The Hydrologic Cycle

The hydrologic cycle consists of a system of water-storage compartments, and solid, liquid, or gaseous flows of water within and between the storage points. Read on for more details.

Permission to use illustration from Physics 161 Online granted by Greg Bothun, University of Oregon

Coupled with energy, precipitation is the primary input to a watershed system. A portion of this precipitation input is intercepted and evaporated, which represents a loss from the soil-moisture reserve or the water-flow process. Infiltration is the process of water entering the soil surface. Evapotranspiration, which represents the sum of all of the water evaporated and transpired from a watershed, is the most difficult of all of the components to quantify. However, the evapotranspiration component and its linkage to soil water storage and the movement of water off of a watershed is one of the hydrologic processes most affected by vegetative manipulations. Relationships of precipitation, infiltration, and soil water storage affect volumes and rates of water movement downstream.

That part of the precipitation input that runs off a land surface and the part that drains from the soil and, as a consequence, is not consumed through evapotranspiration is the water-flow component of the hydrologic cycle. Some water flows quickly to produce streamflow, while other water flows (for example, the water that flows through groundwater aquifers) can take weeks or months to become streamflow. The streamflow response of a watershed is the integrated response of the various pathways by which "excess precipitation" moves.

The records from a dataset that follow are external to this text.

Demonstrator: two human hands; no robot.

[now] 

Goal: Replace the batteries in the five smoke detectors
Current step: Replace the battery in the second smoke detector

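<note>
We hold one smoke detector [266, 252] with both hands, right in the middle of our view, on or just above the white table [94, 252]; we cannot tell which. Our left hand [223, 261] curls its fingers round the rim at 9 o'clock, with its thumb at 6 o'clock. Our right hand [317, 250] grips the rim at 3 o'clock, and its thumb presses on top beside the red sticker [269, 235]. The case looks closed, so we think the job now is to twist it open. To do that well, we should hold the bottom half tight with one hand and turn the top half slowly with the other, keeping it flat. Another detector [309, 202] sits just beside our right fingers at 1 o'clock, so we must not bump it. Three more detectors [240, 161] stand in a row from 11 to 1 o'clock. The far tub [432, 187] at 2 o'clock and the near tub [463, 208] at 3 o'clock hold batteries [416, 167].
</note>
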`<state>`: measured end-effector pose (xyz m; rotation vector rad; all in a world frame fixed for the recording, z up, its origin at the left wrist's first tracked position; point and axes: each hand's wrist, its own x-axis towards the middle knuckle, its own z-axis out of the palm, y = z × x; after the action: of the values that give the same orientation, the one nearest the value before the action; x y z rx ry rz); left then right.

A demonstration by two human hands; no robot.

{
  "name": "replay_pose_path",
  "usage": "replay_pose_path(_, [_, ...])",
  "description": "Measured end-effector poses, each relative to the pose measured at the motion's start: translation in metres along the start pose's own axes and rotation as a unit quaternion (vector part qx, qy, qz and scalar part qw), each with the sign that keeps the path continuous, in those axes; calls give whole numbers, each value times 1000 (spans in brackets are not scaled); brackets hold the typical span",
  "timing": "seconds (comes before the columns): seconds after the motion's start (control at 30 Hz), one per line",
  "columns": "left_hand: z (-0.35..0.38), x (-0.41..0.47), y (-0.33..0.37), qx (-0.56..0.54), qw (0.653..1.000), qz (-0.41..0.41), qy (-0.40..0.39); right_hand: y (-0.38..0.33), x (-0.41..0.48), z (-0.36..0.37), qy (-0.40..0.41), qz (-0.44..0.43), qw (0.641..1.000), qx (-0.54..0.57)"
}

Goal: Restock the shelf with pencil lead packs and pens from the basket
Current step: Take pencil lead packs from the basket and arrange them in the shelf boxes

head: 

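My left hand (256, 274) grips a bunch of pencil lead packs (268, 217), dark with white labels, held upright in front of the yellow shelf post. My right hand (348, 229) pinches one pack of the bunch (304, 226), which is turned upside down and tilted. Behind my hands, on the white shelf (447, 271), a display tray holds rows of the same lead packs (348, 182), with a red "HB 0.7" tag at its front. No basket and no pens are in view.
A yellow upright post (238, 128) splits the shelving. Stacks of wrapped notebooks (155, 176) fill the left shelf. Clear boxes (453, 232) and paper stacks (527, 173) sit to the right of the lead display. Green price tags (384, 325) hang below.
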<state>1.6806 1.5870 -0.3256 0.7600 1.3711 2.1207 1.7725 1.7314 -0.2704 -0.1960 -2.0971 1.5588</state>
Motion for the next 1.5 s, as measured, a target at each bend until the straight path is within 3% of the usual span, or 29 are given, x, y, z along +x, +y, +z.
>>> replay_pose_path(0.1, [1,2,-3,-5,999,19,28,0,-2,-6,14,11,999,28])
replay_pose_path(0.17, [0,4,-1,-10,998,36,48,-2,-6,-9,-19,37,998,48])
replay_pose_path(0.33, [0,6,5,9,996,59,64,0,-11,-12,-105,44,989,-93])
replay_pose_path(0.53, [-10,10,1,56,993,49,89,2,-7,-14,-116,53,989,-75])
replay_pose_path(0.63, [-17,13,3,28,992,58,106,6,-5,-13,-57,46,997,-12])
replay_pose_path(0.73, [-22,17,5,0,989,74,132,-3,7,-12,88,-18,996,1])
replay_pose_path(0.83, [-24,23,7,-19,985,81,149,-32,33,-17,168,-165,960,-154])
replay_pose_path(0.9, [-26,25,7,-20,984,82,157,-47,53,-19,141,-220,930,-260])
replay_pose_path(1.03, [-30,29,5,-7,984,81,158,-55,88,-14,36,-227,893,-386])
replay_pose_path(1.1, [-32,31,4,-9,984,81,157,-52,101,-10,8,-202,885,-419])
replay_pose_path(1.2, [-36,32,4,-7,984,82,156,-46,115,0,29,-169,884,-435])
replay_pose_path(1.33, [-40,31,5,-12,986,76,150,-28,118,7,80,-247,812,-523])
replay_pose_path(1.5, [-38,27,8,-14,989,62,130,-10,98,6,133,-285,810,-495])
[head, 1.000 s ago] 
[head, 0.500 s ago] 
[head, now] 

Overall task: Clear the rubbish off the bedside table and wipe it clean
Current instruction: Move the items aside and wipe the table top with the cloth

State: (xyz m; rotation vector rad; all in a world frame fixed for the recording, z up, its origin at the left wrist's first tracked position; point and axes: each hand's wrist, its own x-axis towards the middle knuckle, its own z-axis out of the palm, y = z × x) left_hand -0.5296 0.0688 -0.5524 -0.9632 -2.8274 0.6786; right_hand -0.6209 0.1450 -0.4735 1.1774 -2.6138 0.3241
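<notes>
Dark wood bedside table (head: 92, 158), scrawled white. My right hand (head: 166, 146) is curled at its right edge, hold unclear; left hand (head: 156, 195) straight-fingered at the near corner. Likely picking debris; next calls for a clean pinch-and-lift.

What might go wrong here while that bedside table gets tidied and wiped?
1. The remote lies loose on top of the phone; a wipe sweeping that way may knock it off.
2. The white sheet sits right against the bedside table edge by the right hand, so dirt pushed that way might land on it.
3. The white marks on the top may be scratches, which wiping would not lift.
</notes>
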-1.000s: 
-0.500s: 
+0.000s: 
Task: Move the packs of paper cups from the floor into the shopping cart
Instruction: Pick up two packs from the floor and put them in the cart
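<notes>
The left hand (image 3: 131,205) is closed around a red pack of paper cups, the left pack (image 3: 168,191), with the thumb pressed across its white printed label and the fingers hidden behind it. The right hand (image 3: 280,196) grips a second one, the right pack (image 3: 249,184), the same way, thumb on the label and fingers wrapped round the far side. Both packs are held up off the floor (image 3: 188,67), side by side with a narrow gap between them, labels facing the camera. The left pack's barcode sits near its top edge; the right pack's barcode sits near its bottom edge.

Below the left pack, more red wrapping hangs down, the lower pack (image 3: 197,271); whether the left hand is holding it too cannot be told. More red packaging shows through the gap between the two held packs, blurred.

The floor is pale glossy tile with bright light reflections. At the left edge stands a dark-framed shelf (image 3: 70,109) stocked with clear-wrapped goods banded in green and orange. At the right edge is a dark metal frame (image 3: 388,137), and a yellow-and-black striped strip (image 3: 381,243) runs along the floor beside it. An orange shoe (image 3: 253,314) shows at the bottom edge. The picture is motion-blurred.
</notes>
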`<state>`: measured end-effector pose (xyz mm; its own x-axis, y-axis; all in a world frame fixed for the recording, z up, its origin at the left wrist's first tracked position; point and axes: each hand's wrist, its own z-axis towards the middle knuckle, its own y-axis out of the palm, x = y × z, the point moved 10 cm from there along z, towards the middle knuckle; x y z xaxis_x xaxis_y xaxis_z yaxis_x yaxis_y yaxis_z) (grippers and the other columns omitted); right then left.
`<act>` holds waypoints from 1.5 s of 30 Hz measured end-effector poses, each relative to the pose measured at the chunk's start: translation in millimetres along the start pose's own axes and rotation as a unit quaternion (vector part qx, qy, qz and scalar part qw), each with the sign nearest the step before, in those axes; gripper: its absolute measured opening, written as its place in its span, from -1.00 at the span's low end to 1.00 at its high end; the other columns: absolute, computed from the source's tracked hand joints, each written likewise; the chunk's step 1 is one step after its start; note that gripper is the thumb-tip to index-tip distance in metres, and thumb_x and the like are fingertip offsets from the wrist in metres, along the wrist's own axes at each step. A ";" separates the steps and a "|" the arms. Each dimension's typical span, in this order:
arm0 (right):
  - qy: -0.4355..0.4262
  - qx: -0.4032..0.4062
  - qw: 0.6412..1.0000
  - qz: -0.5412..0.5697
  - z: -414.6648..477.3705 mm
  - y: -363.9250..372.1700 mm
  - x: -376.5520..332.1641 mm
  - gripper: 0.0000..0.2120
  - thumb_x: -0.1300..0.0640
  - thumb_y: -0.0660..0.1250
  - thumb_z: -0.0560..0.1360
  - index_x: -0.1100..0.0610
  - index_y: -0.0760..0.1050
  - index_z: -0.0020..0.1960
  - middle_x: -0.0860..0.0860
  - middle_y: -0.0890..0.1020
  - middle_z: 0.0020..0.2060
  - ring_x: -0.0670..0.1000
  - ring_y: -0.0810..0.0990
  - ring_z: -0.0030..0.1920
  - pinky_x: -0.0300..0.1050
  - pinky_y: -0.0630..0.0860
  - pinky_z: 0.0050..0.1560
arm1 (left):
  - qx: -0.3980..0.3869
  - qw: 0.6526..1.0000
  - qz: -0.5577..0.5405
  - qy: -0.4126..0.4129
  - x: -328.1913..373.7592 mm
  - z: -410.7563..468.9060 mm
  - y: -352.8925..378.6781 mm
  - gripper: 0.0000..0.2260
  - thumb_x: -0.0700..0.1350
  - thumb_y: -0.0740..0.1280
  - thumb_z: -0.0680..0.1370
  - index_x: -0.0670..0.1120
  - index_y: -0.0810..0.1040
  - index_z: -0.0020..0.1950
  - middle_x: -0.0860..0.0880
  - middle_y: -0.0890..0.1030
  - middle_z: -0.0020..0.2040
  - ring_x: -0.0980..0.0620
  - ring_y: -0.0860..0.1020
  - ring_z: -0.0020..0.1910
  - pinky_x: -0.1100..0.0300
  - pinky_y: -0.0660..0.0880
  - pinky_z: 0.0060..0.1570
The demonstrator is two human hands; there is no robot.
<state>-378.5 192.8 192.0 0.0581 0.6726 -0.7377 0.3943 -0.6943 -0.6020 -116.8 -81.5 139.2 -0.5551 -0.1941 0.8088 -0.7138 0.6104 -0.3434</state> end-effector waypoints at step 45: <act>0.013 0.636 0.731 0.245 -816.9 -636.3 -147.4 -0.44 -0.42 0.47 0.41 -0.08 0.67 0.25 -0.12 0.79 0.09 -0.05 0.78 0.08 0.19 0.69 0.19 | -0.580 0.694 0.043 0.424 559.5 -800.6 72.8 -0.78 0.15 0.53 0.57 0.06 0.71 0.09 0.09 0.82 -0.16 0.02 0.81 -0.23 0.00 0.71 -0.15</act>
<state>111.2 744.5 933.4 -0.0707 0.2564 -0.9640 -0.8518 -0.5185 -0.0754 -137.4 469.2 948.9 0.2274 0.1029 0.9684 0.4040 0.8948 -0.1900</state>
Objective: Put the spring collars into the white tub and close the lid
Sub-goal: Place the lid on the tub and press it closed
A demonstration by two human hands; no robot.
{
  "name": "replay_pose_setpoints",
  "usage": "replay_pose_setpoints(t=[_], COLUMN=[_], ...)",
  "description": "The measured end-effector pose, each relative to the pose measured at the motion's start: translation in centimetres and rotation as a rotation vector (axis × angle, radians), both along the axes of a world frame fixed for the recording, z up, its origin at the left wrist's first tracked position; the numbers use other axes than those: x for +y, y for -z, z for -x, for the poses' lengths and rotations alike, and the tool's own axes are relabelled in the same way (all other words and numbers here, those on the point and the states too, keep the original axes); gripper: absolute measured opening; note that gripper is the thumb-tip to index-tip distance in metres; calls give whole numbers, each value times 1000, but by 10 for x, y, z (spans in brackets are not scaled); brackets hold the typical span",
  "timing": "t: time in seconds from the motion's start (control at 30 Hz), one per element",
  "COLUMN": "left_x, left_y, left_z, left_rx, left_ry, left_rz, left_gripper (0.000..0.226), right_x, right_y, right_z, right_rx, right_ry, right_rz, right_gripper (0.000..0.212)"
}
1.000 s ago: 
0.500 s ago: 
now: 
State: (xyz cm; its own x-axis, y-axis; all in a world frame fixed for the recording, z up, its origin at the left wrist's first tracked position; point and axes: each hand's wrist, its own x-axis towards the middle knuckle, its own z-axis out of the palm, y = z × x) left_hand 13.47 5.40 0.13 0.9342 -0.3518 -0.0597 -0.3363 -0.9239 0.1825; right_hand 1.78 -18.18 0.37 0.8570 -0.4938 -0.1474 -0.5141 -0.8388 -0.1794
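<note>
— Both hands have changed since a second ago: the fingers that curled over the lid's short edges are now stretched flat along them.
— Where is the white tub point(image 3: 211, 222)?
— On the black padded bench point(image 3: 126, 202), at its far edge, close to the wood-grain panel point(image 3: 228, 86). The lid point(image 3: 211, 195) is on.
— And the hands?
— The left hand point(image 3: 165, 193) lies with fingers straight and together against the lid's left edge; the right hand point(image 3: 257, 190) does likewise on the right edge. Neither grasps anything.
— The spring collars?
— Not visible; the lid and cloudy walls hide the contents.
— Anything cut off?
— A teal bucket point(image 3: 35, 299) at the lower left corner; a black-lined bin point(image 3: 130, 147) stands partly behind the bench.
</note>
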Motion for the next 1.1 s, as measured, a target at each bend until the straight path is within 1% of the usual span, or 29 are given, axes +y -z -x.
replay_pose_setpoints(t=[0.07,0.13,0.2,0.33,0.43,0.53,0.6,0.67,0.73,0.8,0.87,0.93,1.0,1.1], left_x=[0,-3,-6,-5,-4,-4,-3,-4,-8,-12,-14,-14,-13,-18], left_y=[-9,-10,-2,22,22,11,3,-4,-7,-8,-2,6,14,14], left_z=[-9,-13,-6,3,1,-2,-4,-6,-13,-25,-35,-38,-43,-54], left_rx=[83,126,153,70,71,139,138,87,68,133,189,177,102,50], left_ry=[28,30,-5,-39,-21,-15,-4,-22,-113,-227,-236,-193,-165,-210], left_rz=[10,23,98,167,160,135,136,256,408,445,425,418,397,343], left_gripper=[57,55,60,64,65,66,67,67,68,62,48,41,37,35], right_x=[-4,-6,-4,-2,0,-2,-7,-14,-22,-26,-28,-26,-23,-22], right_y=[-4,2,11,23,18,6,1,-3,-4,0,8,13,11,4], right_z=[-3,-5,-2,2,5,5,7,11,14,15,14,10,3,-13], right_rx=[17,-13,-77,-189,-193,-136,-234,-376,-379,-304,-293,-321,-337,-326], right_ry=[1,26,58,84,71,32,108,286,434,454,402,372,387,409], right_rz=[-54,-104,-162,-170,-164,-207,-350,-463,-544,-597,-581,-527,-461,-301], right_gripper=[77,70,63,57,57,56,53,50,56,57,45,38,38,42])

The most direct pathway from precipitation to streamflow is that part of the precipitation that falls into stream channels, called channel interception. Channel interception causes the initial rise in a streamflow hydrography after which the hydrograph recedes soon after the precipitation stops. Surface runoff, also referred to as overland flow, occurs from impervious areas or areas on which the rate of precipitation exceeds the infiltration capacity of the soil. Some of the surface runoff is detained by the roughness of the soil surface, but, nevertheless, it represents a quick flow response to a precipitation input. Subsurface flow, also called interflow, is that part of the precipitation that infiltrates the soil, but it arrives in the stream channel over a short enough time period to be considered part of the stormflow hydrograph.

Watersheds in dryland environments frequently exhibit lower infiltration capacities and shallow soils with lower soil moisture storage capacities in contrast to watersheds in more humid regions. Surface runoff, therefore, is an important pathway of flow from these watershed lands. These watersheds generally respond more quickly, with relatively higher peak streamflows for a given amount of rainfall excess than watersheds in other regions. Furthermore, the streamflow is often ephemeral or intermittent, because of a lack of soil moisture storage, deep groundwater, and relatively low and frequently sporadic precipitation input.

A perennial stream—a stream that flows throughout the year—is likely to be sustained by groundwater. This component sustains streamflow between periods of precipitation. Because of the long pathways involved and the slow movement of subsurface flow, groundwater flow does not respond quickly to rainfall.

One characteristic of stream channels in dryland regions is high transmission losses within the channels. When stream channels are dry most of the year, much of the water moving through the systems in a runoff event can infiltrate into the channel. This water is lost from surface streams and ends up as bank storage or percolates into lower soil storage or groundwater systems. As water moves farther downstream, the volumes of water in the channel can diminish until there no longer is flow in the channel at some point downstream.